## [What the task requires]
Look through the entries below for the line with "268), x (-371" and the line with "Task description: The", then give again exactly those two lines and all lines between them, minus the pictures.

## [Provided records]

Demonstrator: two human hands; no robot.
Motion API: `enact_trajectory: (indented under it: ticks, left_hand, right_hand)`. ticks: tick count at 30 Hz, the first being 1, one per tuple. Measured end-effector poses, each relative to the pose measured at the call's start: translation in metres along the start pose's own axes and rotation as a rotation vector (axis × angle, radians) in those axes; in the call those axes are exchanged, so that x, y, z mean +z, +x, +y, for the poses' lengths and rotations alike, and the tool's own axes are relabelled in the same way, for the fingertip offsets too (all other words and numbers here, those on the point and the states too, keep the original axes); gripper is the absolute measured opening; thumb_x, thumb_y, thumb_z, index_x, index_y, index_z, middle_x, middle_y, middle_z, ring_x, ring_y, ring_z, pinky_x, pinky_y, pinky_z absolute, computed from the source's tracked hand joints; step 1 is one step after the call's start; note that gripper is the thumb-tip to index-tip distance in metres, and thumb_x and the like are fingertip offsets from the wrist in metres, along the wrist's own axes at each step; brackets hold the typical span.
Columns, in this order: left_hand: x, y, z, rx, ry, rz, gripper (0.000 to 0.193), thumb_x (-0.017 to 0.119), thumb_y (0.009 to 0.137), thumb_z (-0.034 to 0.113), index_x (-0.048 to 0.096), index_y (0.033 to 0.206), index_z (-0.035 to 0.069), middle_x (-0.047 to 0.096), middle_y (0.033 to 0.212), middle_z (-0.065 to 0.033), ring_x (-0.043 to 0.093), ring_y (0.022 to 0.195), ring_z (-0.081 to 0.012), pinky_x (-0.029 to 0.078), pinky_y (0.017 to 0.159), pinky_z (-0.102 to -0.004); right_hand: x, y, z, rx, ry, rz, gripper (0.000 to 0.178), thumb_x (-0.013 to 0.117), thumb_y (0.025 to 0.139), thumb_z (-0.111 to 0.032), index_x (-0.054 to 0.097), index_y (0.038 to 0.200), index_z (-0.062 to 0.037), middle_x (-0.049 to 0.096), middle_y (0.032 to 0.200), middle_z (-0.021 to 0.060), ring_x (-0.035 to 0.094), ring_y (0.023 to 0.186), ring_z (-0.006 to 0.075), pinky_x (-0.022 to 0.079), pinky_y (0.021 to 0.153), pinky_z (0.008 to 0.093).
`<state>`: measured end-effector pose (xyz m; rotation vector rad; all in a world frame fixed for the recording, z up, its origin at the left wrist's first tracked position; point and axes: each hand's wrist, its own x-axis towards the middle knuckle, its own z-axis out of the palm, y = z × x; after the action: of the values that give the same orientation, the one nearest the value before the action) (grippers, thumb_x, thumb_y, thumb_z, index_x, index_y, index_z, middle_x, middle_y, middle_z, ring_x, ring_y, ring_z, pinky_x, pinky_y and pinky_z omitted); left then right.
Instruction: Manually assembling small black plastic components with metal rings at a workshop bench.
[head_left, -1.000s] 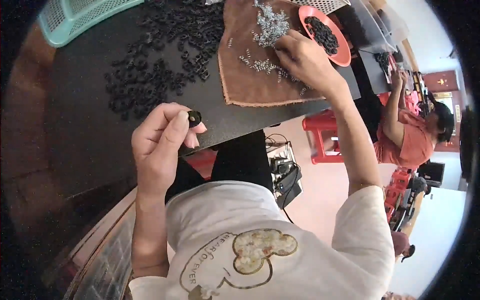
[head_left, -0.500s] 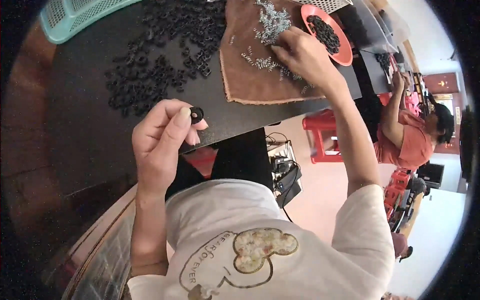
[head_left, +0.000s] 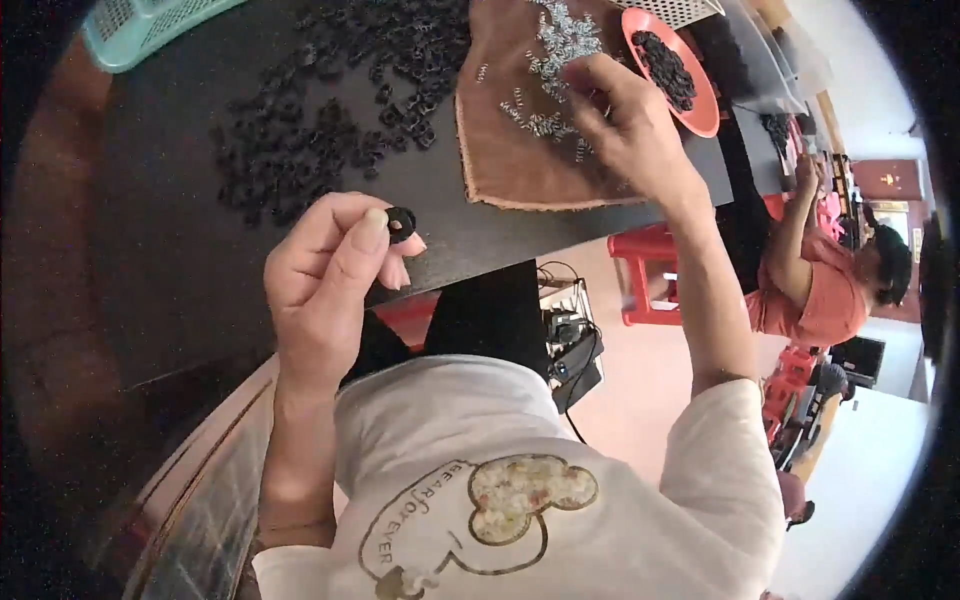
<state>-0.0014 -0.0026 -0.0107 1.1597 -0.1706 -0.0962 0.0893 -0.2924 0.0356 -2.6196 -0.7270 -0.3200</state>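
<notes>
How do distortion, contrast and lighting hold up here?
Head view: the wide lens curves straight edges near its dark rim; the black parts blend into the dark table; the pale wall at far right looks washed out; the silvery springs stand out on brown cloth.

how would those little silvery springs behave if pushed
The silvery springs look light, being tiny, open coils. Their round shape may let them roll, though the brown cloth beneath could slow them. Heaped together, they might tangle.
</notes>
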Motion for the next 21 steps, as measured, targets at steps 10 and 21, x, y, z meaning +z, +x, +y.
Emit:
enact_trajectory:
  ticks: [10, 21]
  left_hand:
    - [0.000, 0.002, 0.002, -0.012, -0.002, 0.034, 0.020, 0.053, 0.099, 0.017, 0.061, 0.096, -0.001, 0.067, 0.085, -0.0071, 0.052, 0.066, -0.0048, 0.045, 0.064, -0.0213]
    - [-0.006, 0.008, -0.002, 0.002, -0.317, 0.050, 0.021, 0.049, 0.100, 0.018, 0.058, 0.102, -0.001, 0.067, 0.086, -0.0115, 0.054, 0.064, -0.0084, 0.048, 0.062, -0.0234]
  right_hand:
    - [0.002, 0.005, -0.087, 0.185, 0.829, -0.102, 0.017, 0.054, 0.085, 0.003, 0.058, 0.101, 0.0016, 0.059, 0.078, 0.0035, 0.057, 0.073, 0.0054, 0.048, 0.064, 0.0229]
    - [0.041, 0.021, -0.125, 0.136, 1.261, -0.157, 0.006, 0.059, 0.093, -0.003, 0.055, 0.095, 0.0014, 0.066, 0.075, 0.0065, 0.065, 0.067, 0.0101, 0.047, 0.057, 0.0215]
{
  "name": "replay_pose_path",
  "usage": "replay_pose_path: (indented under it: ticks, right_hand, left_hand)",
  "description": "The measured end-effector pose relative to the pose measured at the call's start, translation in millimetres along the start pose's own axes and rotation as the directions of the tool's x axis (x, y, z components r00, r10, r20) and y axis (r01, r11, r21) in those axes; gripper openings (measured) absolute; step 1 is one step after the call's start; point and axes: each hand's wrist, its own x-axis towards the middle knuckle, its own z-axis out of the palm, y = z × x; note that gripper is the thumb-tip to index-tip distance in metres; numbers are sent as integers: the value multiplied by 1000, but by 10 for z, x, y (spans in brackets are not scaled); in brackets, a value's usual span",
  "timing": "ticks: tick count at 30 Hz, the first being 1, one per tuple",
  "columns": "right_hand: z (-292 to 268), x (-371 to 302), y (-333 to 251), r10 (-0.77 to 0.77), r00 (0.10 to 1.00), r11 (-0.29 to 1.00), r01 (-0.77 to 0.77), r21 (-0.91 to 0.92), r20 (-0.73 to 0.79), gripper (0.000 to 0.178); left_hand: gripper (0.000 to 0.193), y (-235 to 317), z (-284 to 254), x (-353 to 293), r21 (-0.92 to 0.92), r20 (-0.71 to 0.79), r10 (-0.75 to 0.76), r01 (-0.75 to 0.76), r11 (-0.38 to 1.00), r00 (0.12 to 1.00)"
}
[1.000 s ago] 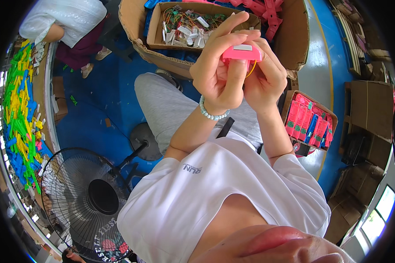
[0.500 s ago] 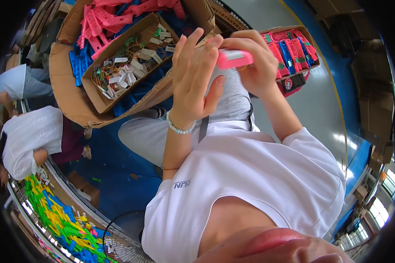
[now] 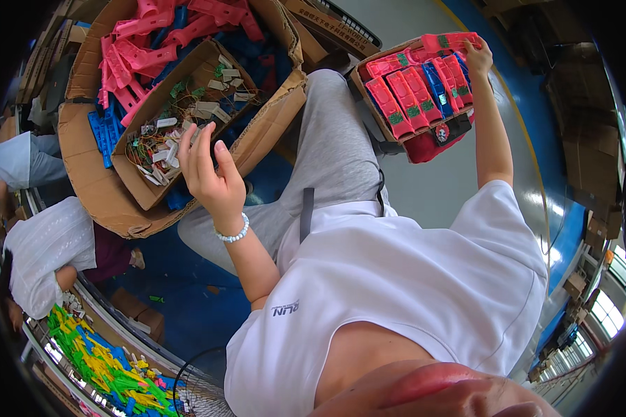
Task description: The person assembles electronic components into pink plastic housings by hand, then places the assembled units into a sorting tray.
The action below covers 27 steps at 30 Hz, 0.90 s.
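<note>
My right hand (image 3: 478,58) reaches to the far corner of a small carton (image 3: 363,90) on the right. Its fingers are closed on the end of a pink plastic casing (image 3: 439,43) with a green circuit board in it, lying across the top of the carton's contents. Below that casing, pink casings (image 3: 400,96) and a blue casing (image 3: 435,89) stand in a row, several with green boards showing. My left hand (image 3: 214,182), with a beaded bracelet (image 3: 234,232), hovers by the inner carton (image 3: 133,156) of small white wired parts (image 3: 165,154). Its fingers are stretched and it grips nothing visible.
A large open carton (image 3: 83,198) holds loose pink casings (image 3: 135,59), blue ones (image 3: 106,135) and the inner carton. At left, two people bend beside a long table heaped with green, yellow and blue pieces (image 3: 94,351). A wire fan guard (image 3: 202,382) stands close by.
My right hand has carried the pink casing from in front of me to the small carton on the right. My left hand has moved left and down, toward the inner carton.
</note>
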Motion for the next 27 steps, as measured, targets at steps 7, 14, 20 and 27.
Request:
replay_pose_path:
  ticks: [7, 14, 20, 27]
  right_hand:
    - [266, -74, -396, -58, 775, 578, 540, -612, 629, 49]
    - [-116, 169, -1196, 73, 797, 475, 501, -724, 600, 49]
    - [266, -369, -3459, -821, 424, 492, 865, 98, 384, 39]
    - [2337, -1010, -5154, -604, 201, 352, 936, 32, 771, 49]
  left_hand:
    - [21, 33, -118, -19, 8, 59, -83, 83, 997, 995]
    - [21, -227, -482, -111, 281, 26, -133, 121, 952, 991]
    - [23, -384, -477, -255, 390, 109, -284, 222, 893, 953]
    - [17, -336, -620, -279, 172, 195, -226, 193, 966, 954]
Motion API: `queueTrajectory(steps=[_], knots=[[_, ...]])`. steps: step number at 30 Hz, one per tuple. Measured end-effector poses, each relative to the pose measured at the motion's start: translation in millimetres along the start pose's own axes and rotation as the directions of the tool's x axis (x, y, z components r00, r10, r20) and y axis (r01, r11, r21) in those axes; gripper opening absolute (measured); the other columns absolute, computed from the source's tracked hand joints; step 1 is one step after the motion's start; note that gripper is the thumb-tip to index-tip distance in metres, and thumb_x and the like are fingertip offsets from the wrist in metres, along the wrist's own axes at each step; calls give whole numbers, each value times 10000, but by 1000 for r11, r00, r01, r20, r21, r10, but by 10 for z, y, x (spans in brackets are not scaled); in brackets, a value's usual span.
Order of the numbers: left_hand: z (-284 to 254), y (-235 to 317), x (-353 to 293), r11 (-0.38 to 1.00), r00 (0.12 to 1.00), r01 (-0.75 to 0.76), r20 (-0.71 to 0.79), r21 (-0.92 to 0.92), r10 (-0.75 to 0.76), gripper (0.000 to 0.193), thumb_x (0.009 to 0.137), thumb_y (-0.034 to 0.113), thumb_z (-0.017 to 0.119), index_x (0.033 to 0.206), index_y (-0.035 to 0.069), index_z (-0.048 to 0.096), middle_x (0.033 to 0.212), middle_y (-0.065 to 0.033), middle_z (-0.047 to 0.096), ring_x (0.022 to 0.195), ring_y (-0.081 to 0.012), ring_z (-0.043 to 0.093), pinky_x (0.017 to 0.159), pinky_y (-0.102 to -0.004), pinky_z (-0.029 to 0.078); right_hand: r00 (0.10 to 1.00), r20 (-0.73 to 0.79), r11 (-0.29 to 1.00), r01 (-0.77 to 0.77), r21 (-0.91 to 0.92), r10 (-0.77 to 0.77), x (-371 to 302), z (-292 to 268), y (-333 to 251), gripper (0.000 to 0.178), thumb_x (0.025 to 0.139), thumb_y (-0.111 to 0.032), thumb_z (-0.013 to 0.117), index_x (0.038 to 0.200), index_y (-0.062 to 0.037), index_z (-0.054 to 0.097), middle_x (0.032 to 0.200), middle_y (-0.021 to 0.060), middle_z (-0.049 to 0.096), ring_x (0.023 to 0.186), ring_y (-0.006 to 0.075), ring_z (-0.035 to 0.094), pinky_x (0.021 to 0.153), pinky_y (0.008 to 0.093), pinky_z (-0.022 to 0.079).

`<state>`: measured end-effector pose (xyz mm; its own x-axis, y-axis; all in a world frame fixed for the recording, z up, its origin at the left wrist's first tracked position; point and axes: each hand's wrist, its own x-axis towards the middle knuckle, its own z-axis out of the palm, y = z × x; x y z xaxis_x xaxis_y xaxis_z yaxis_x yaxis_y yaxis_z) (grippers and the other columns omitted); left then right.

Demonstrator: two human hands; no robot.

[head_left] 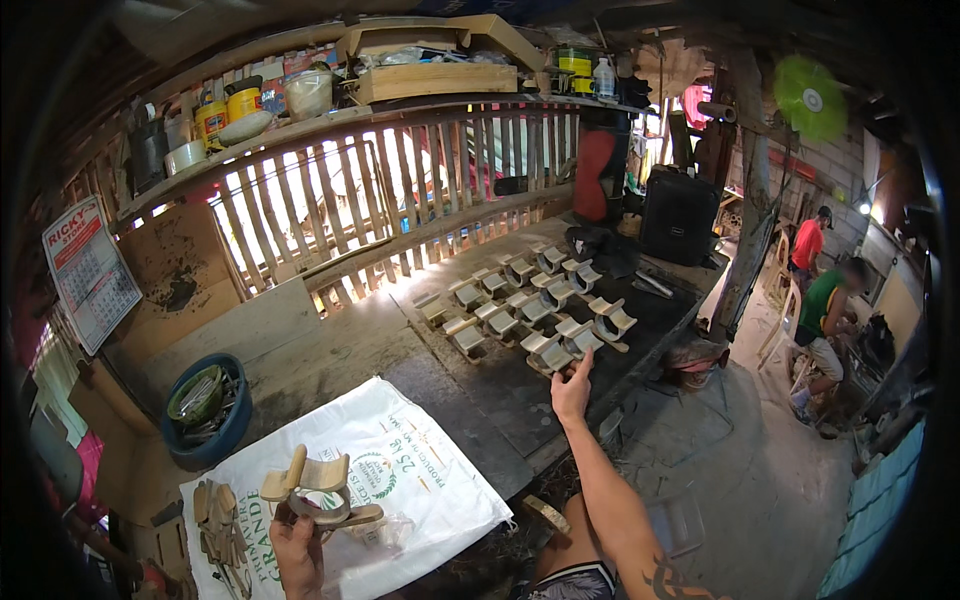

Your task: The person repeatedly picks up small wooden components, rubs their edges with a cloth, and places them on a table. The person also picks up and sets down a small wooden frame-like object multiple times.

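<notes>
In my left hand (pixel 295 550) I hold up a curved bamboo piece (pixel 328 475), a ring-like body with small bars joined to it. It is above a white woven sack (pixel 425 490). My right arm stretches forward to rows of similar curved bamboo pieces (pixel 497 318) on the dark tabletop. The fingers of my right hand (pixel 571 390) close at the near edge of a bamboo piece (pixel 579 337) in the nearest row; part of their contact is hidden. On the sack's left side lies a pile of thin bamboo strips (pixel 220 530).
A blue basin (pixel 235 435) with a green bowl and tools stands left. A black speaker (pixel 679 215) sits at the table's far right. Above the slatted wall, a shelf (pixel 330 118) bears tubs and a wooden box. Two people (pixel 824 305) sit beyond a post at right.
</notes>
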<state>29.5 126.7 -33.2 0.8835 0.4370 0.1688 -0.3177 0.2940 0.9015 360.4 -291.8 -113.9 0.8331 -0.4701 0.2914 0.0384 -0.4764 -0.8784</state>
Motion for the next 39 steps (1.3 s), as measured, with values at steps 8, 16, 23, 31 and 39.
queueTrajectory(steps=[8,16,23,31,39], knots=[[398,-173,101,994,997,74,6,83,-75,333,961,104,730,1261,-9,638,1107,-36,645,981,-128,616,869,-298,532,918,131,881,308,360,-374,-996,-659,-918,356,961,-39,715,1308,-3,644,1057,80,688,911,174,650,822,357,520],[1196,-531,183,981,964,188,203,-50,-175,367,974,72,731,1312,-32,633,1194,-80,683,1072,-156,641,993,-323,518,518,564,764,386,518,-644,-1481,-1014,-1795,416,847,-192,874,1188,1,736,1089,147,734,920,237,726,823,352,576],[1570,-569,223,984,910,174,387,-22,-152,499,961,45,743,1407,-56,544,1311,-128,624,1066,-182,668,974,-328,542,647,542,814,228,535,-537,-1347,-1337,-1699,350,851,-74,863,1172,-2,743,1059,82,718,915,178,664,822,313,533],[1267,-1028,-97,771,902,-21,345,636,-259,569,946,43,730,1452,-63,493,1268,-132,643,959,-186,694,870,-309,569,920,32,843,343,414,-390,-225,-1924,-993,294,865,-19,831,1142,-9,732,1012,36,692,861,112,655,738,291,540],[998,-1467,-445,678,949,-223,316,701,-13,211,991,48,648,1179,-46,672,827,-62,601,668,-124,569,606,-292,476,859,-401,947,312,-83,-318,1711,-1946,209,313,871,-193,831,1039,36,699,984,190,664,948,428,661,824,478,516]])
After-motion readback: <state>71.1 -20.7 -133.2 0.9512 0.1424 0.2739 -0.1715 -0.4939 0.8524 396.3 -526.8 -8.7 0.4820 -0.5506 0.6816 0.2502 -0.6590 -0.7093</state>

## [Reply]
  "columns": "right_hand: z (-292 to 268), x (-371 to 302), y (-333 to 251), r10 (-0.77 to 0.77), r00 (0.10 to 1.00), r11 (-0.29 to 1.00), r01 (-0.77 to 0.77), r21 (-0.91 to 0.92), r20 (-0.73 to 0.79), gripper (0.000 to 0.178); left_hand: gripper (0.000 to 0.193), y (-235 to 317), z (-284 to 254), x (-353 to 293), r21 (-0.92 to 0.92), r20 (-0.71 to 0.79), r10 (-0.75 to 0.76), r01 (-0.75 to 0.76), r11 (-0.38 to 1.00), r00 (0.12 to 1.00)"
}
[1.000 s ago] 
[0.500 s ago] 
[now] 
Task description: The person assembles electronic components into pink plastic housings by hand, then places the assembled units into a sorting tray.

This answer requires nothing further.